El pasado martes una protesta liderada por los conductores de vehículos tipo “Dacia” motivó una congestión de considerable magnitud en la avenida Circunvalar. Supongo que esa clase de atropellos deberán entenderse como males necesarios que hay que soportar para preservar la libertad de expresión, y aunque según nuestra Constitución todos tenemos derecho a protestar mientras se haga de forma pacífica, escasa paz veo en la alteración que genera el cierre de una de las vías más importantes de la ciudad. Hay, desde luego, causas más válidas que otras, movilizaciones que responden a coyunturas que ponen en riesgo la calidad de vida y el futuro de las personas, o que pretenden denunciar abusos incontestables. En el caso del bloqueo del martes me parece que la justificación es inexistente, o cuando menos relativa, y que lo que se pretende es normalizar las conductas riesgosas que conlleva una modalidad de transporte que no puede considerarse viable en ningún entorno que se entienda responsable con la seguridad de sus ciudadanos.
“Las Dacia”, una denominación coloquial con la que se define un tipo de camioneta ligera que es adaptada de manera sumamente precaria para el transporte de personas, suelen hacer recorridos de ida y vuelta a lo largo de la avenida Circunvalar.
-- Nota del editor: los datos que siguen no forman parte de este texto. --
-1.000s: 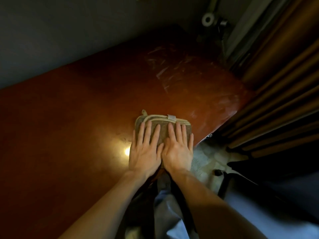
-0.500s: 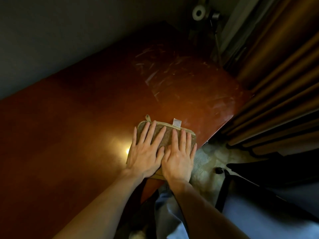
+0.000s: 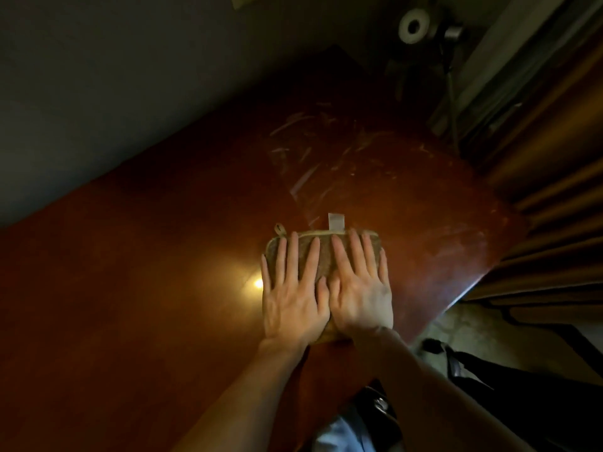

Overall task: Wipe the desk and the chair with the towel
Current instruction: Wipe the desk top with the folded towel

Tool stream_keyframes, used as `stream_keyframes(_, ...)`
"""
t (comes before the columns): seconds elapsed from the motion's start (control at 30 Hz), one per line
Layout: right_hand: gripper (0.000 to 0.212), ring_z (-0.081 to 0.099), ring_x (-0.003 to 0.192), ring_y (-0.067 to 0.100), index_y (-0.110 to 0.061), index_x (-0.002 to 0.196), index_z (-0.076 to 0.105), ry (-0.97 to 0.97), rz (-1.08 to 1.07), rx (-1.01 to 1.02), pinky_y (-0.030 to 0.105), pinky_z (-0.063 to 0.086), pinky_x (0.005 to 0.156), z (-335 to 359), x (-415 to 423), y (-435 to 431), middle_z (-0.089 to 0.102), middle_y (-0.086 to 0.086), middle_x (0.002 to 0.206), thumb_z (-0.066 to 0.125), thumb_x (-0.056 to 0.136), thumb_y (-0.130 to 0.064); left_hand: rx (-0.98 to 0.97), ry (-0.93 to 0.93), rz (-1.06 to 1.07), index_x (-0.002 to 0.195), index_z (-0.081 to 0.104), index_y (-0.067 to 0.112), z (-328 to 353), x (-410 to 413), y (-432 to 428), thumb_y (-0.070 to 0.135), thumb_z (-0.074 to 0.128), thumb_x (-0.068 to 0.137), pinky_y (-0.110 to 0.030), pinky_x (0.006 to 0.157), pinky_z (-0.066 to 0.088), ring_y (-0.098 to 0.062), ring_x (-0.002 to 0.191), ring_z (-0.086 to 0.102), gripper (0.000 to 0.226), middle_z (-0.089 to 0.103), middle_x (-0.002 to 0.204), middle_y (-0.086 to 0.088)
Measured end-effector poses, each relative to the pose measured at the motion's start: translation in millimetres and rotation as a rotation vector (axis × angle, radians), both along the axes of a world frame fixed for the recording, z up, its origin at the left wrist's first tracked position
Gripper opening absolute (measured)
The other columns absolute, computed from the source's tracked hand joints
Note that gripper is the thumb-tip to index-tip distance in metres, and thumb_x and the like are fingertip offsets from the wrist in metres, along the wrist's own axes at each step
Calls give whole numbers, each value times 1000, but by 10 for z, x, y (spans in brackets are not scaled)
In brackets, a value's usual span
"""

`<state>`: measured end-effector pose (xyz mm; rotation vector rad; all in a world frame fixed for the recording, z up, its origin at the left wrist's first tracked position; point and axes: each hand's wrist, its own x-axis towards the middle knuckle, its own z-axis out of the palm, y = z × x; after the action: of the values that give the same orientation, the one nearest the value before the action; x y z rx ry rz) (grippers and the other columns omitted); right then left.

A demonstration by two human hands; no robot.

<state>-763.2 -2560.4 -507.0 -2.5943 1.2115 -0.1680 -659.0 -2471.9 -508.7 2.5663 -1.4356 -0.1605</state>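
A folded olive-brown towel [image 3: 323, 247] with a pale edge, a small loop and a white tag lies flat on the reddish-brown desk [image 3: 130, 288], near its front edge. My left hand [image 3: 292, 295] and my right hand [image 3: 359, 285] lie side by side on top of it, fingers straight and spread, pressing it onto the wood. Most of the towel is hidden under my palms. The dark chair [image 3: 509, 380] shows only in part at the lower right, beside my right forearm.
Pale streaks [image 3: 313, 158] mark the desk's far right part. Brown curtains [image 3: 554, 207] hang just past the desk's right end. A grey wall [image 3: 114, 76] runs along the back. A white roll [image 3: 413, 26] sits at the top right. A lamp glare [image 3: 257, 283] shines left of my hands.
Both hands have pushed the towel away from the front edge, farther onto the desk. The white tag now sticks out beyond the towel's far edge.
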Motion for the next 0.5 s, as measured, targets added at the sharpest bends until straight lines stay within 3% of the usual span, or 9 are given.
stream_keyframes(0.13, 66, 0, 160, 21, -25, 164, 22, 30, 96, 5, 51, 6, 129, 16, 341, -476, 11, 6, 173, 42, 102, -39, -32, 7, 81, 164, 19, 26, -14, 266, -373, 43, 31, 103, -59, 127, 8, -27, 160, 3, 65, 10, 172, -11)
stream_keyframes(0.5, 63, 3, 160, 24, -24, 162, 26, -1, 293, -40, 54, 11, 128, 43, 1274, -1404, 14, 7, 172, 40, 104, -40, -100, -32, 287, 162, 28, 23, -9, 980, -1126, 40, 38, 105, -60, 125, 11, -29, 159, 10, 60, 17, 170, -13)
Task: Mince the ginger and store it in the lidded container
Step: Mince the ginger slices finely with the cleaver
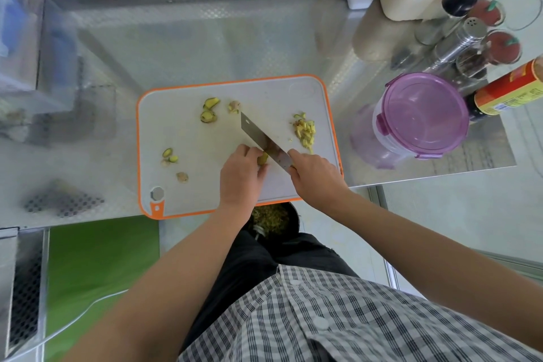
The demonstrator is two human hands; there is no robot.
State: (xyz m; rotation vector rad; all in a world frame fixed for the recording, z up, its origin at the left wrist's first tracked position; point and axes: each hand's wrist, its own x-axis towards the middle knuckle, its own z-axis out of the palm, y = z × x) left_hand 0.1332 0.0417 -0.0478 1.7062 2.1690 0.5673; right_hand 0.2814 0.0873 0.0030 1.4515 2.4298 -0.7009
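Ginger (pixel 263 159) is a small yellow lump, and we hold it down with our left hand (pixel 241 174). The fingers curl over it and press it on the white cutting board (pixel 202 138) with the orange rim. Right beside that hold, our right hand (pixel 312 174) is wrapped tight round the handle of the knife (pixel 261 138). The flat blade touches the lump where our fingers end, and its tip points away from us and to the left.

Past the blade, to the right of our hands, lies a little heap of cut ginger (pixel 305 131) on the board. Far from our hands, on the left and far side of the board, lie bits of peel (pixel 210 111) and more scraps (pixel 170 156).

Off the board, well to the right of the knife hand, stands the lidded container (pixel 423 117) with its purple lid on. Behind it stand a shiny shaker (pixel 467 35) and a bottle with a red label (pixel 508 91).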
Ataviadas con carpas postizas y con bancas en sus platones, circulan sin respeto alguno por las normas, deteniéndose donde les place a recoger y dejar pasajeros y propiciando no pocos escenarios de riesgo para todos los que utilizan esa importante vía. Varias veces he visto las complicadas peripecias que deben hacer los usuarios del servicio para montarse en esos vehículos, para sostenerse en ellos y evitar darse un golpe contra el pavimento. Es lógico, esas camionetas no fueron pensadas para transportar personas en sus espacios de carga, ni mucho menos para prestar un servicio regular de transporte de pasajeros. Que no hayan ocurrido mayores desgracias sólo se le puede atribuir a una desbordada generosidad de la providencia.
A veces me parece que el derecho al trabajo, mencionado por los protestantes, se malinterpreta como si fuese un derecho a hacer lo que sea. Claro que todos tenemos derecho a trabajar, pero no bajo cualquier condición. Si nuestro trabajo pone en riesgo la vida y la integridad de otras personas, no podemos esperar que se nos permita ejercerlo. En lugar de luchar por seguir haciendo los mismo, esos conductores, o los dueños de los vehículos, podrían intentar formalizar su oficio y cumplir con las normas, incluso sugiriendo alternativas a algunos puntos de la regulación.
De nuevo, todo este asunto nos demuestra el largo camino que nos queda por recorrer para llegar a tener un servicio de transporte público digno y confiable. Que los barranquilleros prefieran, o les toque, usar las incómodas “Dacia”, o los mototaxis o bicitaxis, es una señal muy potente del bajo nivel de servicio que tienen disponible. Confío en que algún día logremos transformar esa indiscutible realidad.